→ What to do
Your answer should be only the lines below from the one with "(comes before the" to the one with "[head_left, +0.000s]", repeated exactly, ends included.

Input data START

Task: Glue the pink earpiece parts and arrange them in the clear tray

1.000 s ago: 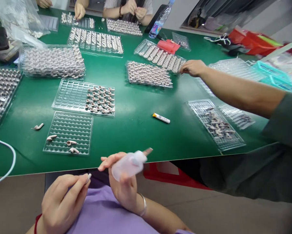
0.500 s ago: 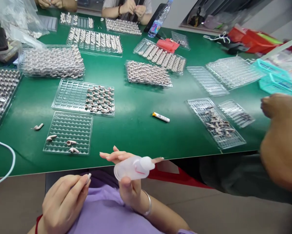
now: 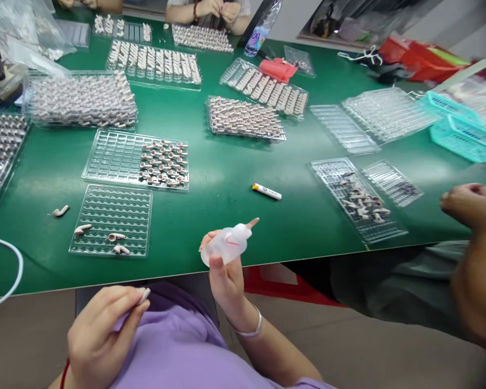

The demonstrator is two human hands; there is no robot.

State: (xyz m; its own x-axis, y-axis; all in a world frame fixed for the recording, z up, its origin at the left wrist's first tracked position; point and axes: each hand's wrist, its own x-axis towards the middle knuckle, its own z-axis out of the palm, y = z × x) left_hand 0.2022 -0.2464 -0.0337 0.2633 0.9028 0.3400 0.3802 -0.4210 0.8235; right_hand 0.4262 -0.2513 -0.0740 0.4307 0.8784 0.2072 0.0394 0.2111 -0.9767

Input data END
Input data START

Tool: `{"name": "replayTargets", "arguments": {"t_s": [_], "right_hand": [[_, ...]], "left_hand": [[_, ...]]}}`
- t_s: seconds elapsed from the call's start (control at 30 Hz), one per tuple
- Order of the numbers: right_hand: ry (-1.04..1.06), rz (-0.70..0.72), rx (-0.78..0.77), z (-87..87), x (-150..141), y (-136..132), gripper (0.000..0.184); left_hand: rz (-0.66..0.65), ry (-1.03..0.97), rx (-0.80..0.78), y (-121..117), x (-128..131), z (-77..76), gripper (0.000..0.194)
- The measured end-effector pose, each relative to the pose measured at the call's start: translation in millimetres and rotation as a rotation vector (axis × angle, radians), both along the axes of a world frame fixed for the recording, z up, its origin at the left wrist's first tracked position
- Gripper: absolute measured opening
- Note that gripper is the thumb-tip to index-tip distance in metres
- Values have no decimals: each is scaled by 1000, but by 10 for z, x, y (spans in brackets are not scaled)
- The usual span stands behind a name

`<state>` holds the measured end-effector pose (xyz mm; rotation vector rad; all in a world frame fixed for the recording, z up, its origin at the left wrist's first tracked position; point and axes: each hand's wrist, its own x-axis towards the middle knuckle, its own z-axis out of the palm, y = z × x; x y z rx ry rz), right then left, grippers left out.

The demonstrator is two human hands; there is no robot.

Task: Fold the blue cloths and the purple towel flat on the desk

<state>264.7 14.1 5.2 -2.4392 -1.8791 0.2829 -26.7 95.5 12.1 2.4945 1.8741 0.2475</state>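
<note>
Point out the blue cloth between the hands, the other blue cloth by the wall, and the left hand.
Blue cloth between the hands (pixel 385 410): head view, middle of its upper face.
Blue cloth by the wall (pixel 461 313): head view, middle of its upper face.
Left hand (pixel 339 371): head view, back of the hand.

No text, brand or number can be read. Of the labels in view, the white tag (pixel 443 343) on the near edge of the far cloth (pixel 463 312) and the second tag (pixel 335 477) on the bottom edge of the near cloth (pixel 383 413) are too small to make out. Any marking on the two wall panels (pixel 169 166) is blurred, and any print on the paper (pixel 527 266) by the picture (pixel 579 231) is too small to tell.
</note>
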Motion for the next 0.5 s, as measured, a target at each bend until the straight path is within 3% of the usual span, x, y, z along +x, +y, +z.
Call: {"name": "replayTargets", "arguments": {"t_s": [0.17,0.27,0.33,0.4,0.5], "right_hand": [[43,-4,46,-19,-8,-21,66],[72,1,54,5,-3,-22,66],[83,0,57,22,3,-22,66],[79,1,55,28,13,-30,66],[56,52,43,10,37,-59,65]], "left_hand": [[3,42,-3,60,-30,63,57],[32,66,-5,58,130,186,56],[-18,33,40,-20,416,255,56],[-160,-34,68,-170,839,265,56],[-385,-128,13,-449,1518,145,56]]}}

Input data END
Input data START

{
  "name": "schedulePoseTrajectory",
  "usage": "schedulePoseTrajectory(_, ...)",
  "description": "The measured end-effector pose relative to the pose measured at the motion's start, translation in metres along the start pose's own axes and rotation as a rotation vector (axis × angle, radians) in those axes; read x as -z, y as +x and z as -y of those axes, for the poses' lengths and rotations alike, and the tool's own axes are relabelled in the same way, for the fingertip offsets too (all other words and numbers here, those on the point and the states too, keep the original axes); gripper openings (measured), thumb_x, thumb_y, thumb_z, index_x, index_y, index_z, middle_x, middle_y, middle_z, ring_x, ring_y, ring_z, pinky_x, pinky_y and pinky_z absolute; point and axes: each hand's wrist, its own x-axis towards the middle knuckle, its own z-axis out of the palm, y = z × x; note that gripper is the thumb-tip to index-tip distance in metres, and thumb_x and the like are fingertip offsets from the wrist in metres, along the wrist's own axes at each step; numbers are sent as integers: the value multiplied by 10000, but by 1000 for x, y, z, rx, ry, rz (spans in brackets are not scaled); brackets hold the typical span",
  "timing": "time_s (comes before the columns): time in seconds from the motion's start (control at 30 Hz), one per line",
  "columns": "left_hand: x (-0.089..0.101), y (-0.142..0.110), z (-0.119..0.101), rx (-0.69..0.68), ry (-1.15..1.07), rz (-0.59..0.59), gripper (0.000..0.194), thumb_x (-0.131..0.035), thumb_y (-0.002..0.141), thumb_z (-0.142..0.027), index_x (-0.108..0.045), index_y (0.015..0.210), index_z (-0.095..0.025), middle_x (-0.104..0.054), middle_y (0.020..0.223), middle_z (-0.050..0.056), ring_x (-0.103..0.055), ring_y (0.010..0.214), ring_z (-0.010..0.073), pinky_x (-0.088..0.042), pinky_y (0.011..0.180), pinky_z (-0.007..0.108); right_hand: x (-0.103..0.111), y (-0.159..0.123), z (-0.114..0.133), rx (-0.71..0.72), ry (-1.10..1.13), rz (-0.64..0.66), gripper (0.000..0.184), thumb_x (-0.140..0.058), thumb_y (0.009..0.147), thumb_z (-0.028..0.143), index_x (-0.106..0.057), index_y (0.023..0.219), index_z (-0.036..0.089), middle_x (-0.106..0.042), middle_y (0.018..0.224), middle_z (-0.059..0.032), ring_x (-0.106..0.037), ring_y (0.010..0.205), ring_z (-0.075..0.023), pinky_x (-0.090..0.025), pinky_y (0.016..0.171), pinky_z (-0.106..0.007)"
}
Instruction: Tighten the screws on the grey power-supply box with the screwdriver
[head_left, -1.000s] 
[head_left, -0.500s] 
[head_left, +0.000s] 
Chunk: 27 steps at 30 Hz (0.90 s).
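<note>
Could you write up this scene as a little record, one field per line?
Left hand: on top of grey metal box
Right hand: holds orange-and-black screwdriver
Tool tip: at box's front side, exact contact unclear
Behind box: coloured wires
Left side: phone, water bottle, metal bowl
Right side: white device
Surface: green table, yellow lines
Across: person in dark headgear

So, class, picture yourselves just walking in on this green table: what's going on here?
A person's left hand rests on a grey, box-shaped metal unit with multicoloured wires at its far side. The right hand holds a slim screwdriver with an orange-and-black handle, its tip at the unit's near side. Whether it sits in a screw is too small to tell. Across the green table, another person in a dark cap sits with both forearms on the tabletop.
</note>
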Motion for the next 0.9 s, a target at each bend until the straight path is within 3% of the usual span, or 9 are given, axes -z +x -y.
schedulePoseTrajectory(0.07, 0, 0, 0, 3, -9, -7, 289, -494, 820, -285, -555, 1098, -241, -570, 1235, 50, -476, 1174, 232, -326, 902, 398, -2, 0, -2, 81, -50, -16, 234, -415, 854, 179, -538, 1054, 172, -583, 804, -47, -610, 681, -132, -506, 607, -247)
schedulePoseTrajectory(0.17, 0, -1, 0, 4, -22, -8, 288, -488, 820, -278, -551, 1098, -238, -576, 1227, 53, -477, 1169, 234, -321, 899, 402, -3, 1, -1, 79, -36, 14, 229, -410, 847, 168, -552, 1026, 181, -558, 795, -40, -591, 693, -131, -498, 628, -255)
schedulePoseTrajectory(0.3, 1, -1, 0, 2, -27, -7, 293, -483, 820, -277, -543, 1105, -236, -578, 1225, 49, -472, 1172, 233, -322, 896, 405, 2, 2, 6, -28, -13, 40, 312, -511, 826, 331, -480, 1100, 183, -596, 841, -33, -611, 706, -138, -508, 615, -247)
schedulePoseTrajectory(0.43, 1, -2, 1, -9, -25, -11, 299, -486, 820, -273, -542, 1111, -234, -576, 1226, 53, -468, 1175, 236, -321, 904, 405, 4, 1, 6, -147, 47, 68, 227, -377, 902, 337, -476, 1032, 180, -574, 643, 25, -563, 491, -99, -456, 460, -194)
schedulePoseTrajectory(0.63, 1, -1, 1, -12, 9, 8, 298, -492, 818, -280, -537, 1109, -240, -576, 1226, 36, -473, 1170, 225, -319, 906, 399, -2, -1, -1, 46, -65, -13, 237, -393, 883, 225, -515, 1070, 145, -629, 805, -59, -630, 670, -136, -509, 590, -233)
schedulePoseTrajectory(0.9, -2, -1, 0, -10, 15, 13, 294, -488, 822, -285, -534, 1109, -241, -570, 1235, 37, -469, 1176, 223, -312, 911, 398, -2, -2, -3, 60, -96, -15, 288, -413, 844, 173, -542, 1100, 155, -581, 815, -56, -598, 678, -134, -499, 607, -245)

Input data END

→ The answer
  "timing": "time_s (comes before the columns): time in seconds from the motion's start (control at 30 Hz), one per line",
  "columns": "left_hand: x (-0.089..0.101), y (-0.142..0.110), z (-0.119..0.101), rx (-0.69..0.68), ry (-1.15..1.07), rz (-0.59..0.59), gripper (0.000..0.194), thumb_x (-0.131..0.035), thumb_y (-0.002..0.141), thumb_z (-0.142..0.027), index_x (-0.108..0.045), index_y (0.015..0.210), index_z (-0.095..0.025), middle_x (-0.104..0.054), middle_y (0.020..0.223), middle_z (-0.050..0.056), ring_x (-0.103..0.055), ring_y (0.010..0.214), ring_z (-0.010..0.073), pinky_x (-0.088..0.042), pinky_y (0.011..0.180), pinky_z (-0.007..0.108); right_hand: x (-0.103..0.111), y (-0.159..0.123), z (-0.114..0.133), rx (-0.71..0.72), ry (-1.10..1.13), rz (-0.64..0.66), gripper (0.000..0.184), thumb_x (-0.140..0.058), thumb_y (0.009..0.147), thumb_z (-0.028..0.143), index_x (-0.106..0.057), index_y (0.023..0.219), index_z (-0.036..0.089), middle_x (-0.106..0.042), middle_y (0.018..0.224), middle_z (-0.059..0.032), ring_x (-0.106..0.037), ring_y (0.010..0.205), ring_z (-0.075..0.023), pinky_x (-0.090..0.025), pinky_y (0.016..0.171), pinky_z (-0.106..0.007)"
}
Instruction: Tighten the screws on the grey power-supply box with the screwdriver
[head_left, -1.000s] 
[head_left, -0.500s] 
[head_left, +0.000s] 

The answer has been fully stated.